In the listing below, print exactly the lines between the line holding "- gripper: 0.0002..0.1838" and the line holding "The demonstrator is", inclusive, and no more.

== == ==

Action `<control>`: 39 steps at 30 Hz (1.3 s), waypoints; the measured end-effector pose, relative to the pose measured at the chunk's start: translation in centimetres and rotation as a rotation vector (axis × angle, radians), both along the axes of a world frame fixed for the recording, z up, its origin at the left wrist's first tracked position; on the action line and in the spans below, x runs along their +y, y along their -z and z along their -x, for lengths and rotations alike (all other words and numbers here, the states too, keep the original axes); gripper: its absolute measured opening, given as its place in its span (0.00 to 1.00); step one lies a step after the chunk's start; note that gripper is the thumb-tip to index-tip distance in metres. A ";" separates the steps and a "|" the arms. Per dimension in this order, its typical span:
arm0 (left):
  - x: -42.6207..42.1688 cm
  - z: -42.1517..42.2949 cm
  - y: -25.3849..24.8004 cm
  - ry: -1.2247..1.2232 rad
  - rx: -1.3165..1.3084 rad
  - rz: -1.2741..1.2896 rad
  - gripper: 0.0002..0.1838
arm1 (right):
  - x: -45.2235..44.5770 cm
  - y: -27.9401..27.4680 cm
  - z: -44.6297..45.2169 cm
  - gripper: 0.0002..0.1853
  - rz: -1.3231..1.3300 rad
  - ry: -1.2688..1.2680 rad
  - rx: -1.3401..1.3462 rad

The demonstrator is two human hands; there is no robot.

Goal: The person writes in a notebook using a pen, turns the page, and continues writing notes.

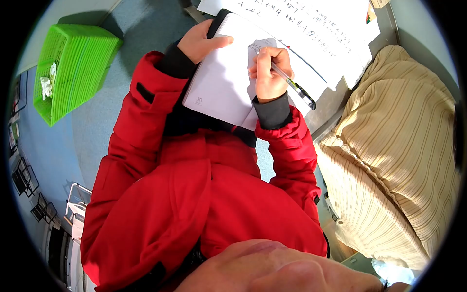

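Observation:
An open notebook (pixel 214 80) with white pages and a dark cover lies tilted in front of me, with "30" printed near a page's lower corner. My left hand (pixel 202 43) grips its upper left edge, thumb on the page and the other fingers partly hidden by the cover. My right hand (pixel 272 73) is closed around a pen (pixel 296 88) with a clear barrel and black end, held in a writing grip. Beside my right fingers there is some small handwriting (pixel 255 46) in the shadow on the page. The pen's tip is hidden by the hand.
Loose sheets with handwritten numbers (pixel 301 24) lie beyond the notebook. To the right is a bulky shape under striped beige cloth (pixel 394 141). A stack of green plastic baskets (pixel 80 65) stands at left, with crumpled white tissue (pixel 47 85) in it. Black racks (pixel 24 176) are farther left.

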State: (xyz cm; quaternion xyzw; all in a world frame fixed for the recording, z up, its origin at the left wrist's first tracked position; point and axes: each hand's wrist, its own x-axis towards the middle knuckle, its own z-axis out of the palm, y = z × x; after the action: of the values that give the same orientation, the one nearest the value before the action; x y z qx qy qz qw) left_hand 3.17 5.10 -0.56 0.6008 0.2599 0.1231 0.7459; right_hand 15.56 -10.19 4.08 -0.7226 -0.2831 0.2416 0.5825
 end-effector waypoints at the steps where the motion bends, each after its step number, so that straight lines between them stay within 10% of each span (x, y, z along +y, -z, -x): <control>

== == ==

Written solution
  - gripper: 0.0002..0.1838
arm1 (right):
  - x: -45.2235..44.5770 cm
  - y: -27.9401..27.4680 cm
  - z: -44.6297..45.2169 cm
  - gripper: 0.0002..0.1853
  - rz: -1.3231..1.3300 rad
  - ry: -1.2688..1.2680 rad
  - rx: -1.3401..1.3462 rad

The demonstrator is two human hands; there is no robot.

With the answer given, the exercise is closed.